*WORK REQUEST*:
For the word "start", search the records and show each line in which it occurs.

== SUPPLIED RECORDS

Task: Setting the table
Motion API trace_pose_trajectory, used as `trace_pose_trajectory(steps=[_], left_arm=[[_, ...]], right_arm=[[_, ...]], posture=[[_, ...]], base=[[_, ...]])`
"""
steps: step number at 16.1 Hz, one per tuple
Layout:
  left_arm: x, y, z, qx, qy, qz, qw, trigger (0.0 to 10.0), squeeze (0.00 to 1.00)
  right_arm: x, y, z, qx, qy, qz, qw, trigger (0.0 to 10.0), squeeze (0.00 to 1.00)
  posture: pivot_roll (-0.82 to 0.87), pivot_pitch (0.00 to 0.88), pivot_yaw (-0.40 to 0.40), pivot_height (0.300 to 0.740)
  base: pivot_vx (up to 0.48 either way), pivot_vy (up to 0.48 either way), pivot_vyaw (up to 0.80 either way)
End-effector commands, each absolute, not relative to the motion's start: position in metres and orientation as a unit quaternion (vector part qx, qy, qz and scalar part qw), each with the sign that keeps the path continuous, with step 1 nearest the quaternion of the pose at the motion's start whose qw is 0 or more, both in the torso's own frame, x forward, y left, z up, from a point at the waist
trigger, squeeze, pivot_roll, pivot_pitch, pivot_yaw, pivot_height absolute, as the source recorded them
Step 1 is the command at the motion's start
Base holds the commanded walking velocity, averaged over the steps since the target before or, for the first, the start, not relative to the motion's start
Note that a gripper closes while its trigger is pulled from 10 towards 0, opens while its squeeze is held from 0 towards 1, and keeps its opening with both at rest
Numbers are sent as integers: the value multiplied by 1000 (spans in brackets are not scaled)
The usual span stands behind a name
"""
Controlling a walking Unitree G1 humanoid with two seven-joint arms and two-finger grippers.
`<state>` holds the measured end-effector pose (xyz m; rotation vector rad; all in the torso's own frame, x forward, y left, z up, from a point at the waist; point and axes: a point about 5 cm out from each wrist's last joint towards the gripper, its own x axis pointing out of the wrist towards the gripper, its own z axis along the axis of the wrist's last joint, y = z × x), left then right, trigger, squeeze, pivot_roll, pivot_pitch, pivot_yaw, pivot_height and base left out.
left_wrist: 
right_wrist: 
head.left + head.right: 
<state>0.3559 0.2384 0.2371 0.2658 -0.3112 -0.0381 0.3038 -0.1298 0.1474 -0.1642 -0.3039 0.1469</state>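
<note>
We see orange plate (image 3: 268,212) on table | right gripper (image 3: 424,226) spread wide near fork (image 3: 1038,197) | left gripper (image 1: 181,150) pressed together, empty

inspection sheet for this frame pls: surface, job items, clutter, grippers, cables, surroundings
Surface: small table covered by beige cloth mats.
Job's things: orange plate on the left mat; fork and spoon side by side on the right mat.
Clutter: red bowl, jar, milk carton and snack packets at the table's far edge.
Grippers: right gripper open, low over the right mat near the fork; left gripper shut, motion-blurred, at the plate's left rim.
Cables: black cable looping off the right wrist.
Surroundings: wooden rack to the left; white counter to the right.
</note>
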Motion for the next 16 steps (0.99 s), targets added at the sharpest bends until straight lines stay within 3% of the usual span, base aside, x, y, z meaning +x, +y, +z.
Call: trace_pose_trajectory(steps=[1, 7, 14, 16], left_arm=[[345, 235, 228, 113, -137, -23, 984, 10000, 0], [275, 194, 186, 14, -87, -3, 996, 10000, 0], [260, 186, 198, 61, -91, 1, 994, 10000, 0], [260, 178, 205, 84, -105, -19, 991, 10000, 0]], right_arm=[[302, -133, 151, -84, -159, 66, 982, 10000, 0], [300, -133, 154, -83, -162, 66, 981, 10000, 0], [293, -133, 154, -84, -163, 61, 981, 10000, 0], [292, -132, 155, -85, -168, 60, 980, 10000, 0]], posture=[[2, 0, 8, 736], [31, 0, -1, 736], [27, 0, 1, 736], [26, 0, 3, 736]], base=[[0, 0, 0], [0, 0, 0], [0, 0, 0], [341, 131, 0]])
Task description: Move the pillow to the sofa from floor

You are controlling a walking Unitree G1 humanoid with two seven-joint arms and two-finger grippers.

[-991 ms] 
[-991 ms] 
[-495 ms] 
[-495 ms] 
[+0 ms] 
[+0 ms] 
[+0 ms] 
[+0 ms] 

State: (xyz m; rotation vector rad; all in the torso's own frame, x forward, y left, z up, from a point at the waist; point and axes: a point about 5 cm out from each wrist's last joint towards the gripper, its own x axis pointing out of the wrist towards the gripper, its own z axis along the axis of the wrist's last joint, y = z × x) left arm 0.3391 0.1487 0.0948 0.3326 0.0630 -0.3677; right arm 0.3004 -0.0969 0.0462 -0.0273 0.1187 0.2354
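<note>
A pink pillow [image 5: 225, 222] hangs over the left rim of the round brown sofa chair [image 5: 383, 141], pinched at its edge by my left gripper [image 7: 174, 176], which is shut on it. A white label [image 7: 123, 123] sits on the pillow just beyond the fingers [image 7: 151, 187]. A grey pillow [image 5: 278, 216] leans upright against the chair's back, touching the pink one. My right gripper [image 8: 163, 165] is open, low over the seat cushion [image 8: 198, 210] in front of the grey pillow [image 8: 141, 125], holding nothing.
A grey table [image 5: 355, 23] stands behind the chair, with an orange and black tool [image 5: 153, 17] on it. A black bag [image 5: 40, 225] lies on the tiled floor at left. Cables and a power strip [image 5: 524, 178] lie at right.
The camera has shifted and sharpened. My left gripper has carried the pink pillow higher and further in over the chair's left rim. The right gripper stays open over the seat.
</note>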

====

*ANSWER FOR THE TASK*:
End-effector commands, each absolute, not relative to the motion's start: position in metres and orientation as a unit quaternion (vector part qx, qy, qz and scalar part qw), each with the sign that keeps the path continuous, with step 1 nearest the quaternion of the pose at the motion's start whose qw is 0 or more, both in the torso's own frame, x forward, y left, z up, from a point at the waist
Step 1 is the command at the motion's start
Base holds the commanded walking velocity, averaged over the steps since the target before or, for the first, the start, not relative to the motion's start

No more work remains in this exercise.